Ella misma, durante la visita, tardó nueve horas en llegar a Golo desde la frontera con Chad, circulando la mayor parte del camino por carreteras sin asfaltar "hechas para burros y camellos", describió para la prensa acreditada ante la ONU en Ginebra.
"Muchas llegan cuando ya es demasiado tarde para ellas y también para sus bebés", subrayó, añadiendo que el hospital en ocasiones tiene agotados sus suministros de anestesia, y que las mujeres intervenidas, pocos días después, regresan a sus aldeas a pie.
Falcione también visitó el cambo de desplazados de Tawila, donde se refugian del conflicto más de 700.000 personas, y en el que la ONU y ONG han logrado acondicionar instalaciones para la atención obstétrica de emergencia.
Ello atrae a mujeres procedentes de otras zonas del norte y centro de Darfur, pero también les condena a horas de desplazamiento y el riesgo de perder la vida en ellos, advirtió.
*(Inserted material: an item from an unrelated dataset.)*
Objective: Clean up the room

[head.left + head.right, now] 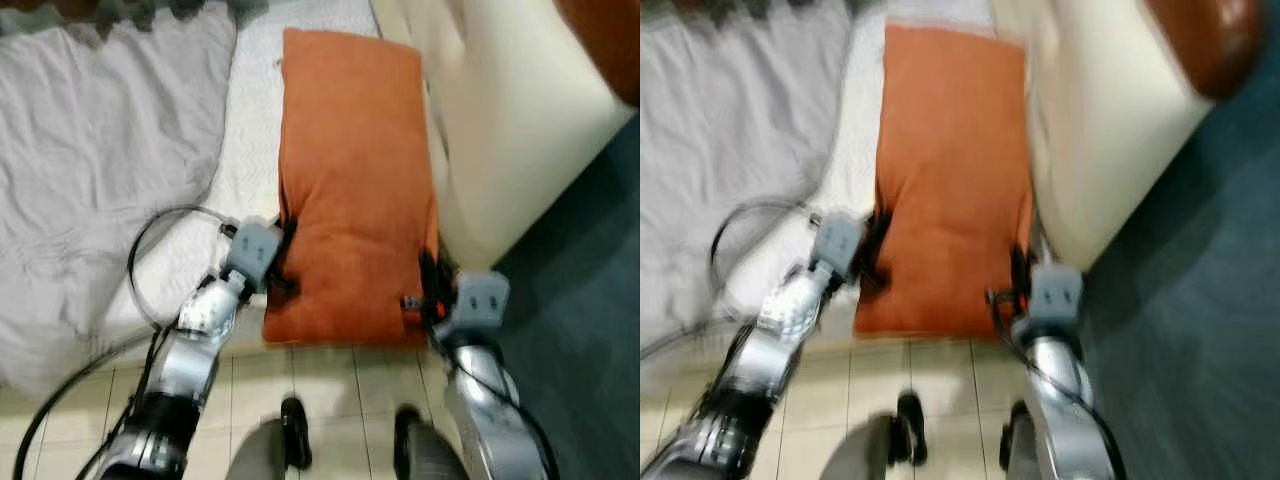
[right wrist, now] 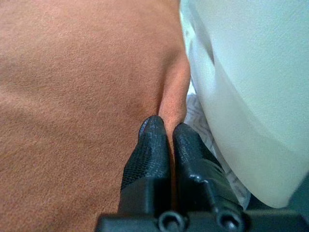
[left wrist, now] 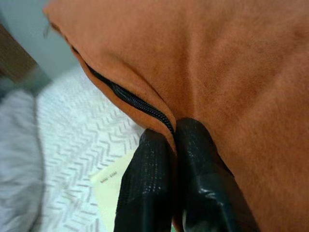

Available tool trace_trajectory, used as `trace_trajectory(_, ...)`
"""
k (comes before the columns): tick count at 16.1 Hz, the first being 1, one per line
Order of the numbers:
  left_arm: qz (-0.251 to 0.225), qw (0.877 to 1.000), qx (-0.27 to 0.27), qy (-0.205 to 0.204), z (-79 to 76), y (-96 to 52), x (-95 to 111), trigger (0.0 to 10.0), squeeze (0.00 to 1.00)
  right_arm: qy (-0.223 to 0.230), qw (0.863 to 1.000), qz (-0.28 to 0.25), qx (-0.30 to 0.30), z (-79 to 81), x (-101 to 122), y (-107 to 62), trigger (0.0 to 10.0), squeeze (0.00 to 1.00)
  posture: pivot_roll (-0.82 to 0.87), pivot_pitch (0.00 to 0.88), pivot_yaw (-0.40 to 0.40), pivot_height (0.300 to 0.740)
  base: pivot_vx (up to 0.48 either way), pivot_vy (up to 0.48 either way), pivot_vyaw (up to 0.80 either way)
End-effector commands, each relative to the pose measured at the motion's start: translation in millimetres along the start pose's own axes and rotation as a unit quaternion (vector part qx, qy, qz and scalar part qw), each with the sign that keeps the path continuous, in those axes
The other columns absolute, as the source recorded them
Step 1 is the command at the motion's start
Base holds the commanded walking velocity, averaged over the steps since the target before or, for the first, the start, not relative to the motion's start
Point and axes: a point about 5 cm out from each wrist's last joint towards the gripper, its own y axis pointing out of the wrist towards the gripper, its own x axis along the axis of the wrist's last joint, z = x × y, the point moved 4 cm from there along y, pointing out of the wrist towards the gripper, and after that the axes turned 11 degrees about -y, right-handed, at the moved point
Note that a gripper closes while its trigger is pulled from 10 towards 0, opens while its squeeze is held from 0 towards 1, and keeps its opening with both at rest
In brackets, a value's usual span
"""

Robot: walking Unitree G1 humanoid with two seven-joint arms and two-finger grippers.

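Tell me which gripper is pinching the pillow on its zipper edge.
The left gripper: its fingers are shut on the orange pillow right at the black zipper. The right gripper pinches the plain edge beside the cream headboard.

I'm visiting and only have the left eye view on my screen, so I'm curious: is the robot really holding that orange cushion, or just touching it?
Observer: Holding. In the left wrist view the left gripper pinches the orange cushion at its edge, fingers shut on the fabric.
Operator: Anything along that edge?
Observer: A dark zipper runs right up to the fingers.
Operator: And the other side?
Observer: The right gripper is shut on a fold of the cushion's opposite edge, beside the cream headboard.
Operator: What is under the cushion?
Observer: A white bedcover with a zigzag weave.
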Motion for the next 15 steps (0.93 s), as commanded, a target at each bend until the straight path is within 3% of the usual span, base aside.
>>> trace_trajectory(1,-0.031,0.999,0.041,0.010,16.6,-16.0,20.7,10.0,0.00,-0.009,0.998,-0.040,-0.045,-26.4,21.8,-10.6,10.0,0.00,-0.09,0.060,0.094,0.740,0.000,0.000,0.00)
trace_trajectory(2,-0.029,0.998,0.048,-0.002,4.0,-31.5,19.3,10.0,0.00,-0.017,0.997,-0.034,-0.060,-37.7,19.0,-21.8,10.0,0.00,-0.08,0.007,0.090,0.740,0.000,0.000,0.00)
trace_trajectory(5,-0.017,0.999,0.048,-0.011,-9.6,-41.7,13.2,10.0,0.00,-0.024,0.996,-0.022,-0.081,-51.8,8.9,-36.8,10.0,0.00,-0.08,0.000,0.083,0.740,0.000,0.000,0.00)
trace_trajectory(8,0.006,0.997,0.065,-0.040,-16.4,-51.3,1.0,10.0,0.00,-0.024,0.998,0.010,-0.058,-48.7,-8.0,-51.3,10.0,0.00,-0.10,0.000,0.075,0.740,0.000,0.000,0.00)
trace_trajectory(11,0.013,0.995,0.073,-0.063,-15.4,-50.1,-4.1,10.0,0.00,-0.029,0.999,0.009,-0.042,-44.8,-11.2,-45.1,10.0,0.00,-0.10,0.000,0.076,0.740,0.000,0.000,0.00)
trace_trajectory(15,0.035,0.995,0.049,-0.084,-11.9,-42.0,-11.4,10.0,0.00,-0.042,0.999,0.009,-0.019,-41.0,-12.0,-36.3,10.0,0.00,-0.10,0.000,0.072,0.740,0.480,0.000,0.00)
"No podemos dejar a las mujeres embarazadas sin otra opción que atravesar un vasto y difícil territorio para llegar a un hospital donde puedan dar a luz de forma segura", afirmó.
Falcione recomendó por ello ampliar los servicios móviles y apoyar a las matronas comunitarias, que en muchas zonas de la región están mal remuneradas.
"Las matronas con las que hablé en Darfur me dijeron que por ayudar a una mujer a dar a luz reciben como pago lo que las mujeres pueden ofrecerles, a veces una simple pastilla de jabón o un poco de azúcar", describió.
También se necesitan más suministros de salud reproductiva en la región, en un momento en el que UNFPA, como otras agencias humanitarias en la zona, sufren problemas de financiación, indicó.